Liuixalus is a small genus of rhacophorid frogs that are distributed in southern China (Hong Kong, Hainan, Guangxi, Guangdong). Some species now in Liuixalus were originally placed in Philautus. It is thought to be sister to the remaining lineages within Rhacophorinaeae.

The genus was first erected as Liuixalus in 2008 based on molecular genetic evidence showing distinctness of Liuixalus romeri (then known as Chiromantis romeri) from the rest of Chiromantis. The genus name Liuixalus commemorates Liu Chengzhao, a Chinese herpetologist. In 2021, another phylogenetic study deemed the name Liuixalus as invalidly proposed due to a lack of a diagnosis for the genus in the original study, and thus redescribed the genus as Romerus, alongside morphological characteristics distinguishing it. The name Romerus commemorates British herpetologist John D. Romer. However, in 2023, the name was changed back to Liuixalus on the basis of Ren, Jiang & Li, who refuted the requirement for a genus name to have morphological characteristics associated with it.
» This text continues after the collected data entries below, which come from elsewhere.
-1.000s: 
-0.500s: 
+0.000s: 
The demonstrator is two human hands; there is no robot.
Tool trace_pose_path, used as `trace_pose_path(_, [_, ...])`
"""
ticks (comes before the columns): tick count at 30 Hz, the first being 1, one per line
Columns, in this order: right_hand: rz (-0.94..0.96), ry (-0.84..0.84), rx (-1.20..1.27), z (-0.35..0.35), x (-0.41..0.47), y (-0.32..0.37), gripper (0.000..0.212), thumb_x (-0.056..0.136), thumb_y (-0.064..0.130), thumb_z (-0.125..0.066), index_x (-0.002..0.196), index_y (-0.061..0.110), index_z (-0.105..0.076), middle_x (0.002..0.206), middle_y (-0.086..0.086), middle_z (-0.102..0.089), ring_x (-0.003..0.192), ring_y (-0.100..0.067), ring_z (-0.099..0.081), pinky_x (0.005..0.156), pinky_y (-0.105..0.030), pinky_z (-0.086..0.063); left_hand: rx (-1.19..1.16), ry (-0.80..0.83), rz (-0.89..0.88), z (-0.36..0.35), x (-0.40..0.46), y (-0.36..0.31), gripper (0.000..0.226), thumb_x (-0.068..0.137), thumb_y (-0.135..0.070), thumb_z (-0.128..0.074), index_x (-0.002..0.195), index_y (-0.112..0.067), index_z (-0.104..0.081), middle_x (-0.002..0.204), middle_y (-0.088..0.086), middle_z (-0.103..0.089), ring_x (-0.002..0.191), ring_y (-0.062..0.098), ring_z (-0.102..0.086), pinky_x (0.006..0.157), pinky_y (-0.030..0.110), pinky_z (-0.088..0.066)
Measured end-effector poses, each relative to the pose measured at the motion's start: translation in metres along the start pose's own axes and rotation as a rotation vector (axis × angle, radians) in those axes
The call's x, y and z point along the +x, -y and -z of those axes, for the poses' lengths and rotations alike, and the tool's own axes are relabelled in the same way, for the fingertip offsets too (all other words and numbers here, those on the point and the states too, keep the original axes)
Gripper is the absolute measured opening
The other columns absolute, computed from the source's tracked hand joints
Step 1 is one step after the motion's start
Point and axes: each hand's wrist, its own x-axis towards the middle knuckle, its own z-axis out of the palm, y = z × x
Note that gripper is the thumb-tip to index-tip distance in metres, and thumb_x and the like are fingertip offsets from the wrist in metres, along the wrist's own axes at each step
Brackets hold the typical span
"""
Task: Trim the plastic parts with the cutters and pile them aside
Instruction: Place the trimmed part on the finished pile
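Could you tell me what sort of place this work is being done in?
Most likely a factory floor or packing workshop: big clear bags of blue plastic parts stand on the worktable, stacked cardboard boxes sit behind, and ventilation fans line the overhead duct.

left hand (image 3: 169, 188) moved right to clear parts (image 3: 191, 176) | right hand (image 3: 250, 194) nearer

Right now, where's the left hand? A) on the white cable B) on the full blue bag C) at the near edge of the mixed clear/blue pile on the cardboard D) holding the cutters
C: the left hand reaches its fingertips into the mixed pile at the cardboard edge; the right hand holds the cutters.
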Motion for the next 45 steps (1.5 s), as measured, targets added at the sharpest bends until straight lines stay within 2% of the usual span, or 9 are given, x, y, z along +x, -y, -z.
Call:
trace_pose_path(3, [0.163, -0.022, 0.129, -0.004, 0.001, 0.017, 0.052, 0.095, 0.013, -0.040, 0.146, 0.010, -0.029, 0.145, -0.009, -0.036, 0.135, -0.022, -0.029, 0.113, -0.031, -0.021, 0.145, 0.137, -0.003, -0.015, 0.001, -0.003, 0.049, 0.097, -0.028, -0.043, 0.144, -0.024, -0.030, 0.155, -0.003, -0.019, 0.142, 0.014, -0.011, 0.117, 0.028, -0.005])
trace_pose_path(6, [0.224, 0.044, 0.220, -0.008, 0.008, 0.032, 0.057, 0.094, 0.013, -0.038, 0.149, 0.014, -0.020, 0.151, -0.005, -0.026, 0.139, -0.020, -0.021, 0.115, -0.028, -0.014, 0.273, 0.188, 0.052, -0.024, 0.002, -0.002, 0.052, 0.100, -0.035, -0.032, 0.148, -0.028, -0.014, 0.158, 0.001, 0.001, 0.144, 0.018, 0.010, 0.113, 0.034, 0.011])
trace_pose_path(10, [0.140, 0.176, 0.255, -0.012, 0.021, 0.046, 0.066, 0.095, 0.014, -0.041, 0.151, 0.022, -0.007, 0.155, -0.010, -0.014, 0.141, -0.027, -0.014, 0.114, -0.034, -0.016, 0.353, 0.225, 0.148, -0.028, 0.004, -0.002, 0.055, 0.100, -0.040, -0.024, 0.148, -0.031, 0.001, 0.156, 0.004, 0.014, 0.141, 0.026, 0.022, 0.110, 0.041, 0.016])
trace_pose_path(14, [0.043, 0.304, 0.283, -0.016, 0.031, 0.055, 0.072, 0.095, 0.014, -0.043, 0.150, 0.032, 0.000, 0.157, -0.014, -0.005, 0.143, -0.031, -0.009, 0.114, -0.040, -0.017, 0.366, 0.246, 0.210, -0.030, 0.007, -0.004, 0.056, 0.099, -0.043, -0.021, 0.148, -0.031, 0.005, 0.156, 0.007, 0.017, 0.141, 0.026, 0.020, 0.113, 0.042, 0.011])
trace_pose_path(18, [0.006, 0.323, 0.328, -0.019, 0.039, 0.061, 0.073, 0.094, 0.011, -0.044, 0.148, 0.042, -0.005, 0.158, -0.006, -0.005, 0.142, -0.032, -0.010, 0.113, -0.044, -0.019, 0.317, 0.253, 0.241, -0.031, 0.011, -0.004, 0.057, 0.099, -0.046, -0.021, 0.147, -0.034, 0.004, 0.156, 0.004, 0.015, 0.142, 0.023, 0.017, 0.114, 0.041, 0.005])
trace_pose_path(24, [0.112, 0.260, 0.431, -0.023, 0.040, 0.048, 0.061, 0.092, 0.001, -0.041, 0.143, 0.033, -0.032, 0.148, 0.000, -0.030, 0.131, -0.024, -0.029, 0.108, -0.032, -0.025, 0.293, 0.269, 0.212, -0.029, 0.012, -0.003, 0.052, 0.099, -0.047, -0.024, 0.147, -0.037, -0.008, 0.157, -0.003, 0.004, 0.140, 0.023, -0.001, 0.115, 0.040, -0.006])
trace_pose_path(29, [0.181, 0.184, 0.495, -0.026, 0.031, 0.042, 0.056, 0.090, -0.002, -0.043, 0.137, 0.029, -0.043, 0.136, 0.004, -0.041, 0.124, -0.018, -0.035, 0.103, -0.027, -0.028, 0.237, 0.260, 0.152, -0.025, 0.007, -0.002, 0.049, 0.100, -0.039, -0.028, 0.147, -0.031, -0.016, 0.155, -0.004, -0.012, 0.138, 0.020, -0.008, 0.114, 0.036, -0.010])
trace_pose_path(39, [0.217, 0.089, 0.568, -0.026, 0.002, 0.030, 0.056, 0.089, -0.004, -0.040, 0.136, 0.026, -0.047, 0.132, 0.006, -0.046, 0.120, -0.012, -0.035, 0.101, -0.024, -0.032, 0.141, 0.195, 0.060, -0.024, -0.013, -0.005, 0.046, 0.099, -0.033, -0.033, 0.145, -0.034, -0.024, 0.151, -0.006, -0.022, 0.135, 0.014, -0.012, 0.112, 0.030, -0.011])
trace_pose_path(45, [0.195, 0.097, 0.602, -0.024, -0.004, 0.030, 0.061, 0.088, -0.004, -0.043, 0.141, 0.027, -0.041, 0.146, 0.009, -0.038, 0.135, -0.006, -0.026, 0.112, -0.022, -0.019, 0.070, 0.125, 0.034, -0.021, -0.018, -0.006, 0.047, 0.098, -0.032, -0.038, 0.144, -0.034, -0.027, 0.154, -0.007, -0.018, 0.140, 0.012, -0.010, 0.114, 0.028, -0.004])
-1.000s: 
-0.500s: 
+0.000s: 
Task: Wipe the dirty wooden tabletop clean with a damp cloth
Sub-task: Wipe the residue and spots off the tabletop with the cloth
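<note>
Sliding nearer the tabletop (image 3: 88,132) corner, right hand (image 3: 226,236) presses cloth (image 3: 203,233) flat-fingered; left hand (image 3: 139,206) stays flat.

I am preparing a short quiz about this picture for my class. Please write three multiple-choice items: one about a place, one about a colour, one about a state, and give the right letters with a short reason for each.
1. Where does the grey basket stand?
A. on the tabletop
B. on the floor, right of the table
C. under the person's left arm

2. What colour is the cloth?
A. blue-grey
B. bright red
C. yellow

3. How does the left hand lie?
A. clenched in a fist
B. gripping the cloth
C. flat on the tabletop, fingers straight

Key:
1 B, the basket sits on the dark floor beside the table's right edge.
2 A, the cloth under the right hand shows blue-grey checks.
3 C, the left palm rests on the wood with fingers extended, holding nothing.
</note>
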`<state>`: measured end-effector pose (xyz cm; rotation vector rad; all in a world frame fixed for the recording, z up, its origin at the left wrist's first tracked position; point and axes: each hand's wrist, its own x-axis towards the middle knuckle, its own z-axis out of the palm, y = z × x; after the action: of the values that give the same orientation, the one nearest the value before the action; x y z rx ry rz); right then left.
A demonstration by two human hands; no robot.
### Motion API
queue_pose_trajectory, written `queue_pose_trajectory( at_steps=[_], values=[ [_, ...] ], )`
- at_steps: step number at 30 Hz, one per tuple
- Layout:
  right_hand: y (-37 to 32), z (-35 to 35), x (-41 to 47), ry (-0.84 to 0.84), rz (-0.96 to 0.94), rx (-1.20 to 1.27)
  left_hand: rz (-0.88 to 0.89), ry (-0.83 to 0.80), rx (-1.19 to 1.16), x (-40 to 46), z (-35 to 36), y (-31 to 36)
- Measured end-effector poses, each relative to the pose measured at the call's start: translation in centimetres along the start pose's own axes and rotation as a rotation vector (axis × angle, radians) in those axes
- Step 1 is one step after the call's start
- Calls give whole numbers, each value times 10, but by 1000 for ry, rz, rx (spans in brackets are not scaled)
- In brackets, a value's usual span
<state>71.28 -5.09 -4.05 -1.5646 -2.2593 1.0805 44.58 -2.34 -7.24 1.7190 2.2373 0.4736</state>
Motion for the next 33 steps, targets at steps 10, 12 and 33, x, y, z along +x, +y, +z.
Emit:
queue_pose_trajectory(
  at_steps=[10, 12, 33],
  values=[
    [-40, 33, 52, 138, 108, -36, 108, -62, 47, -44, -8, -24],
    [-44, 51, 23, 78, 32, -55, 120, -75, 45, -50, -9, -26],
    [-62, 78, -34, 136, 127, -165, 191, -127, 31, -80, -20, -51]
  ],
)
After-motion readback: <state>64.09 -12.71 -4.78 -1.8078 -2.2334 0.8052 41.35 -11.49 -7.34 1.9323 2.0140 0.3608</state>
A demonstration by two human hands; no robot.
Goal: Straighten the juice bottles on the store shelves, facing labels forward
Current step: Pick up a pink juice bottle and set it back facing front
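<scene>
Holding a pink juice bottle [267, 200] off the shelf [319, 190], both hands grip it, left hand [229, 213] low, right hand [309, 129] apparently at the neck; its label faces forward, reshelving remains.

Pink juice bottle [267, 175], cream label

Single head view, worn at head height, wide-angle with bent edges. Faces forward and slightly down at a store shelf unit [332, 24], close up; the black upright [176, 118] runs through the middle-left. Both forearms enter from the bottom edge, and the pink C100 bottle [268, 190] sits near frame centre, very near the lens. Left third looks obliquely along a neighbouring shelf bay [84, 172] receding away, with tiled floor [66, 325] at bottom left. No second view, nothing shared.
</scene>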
The International Union for Conservation of Nature (IUCN) has assessed two species of the genus as vulnerable (Liuixalus ocellatus and L. hainanus), one as endangered (L. romeri), and one as least-concern (L. feii), while Liuixalus shiwandashan is considered data deficient.

==Species==
There are six recognized species in the genus Liuixalus:
- Liuixalus calcarius (Milto, Poyarkov, Orlov, and Nguyen, 2013)
- Liuixalus feii Yang, Rao, and Wang, 2015
- Liuixalus hainanus (Liu and Wu, 2004)
- Liuixalus ocellatus (Liu and Hu, 1973)
- Liuixalus romeri (Smith, 1953)
- Liuixalus shiwandashan (Li, Mo, Jiang, Xie, and Jiang, 2015)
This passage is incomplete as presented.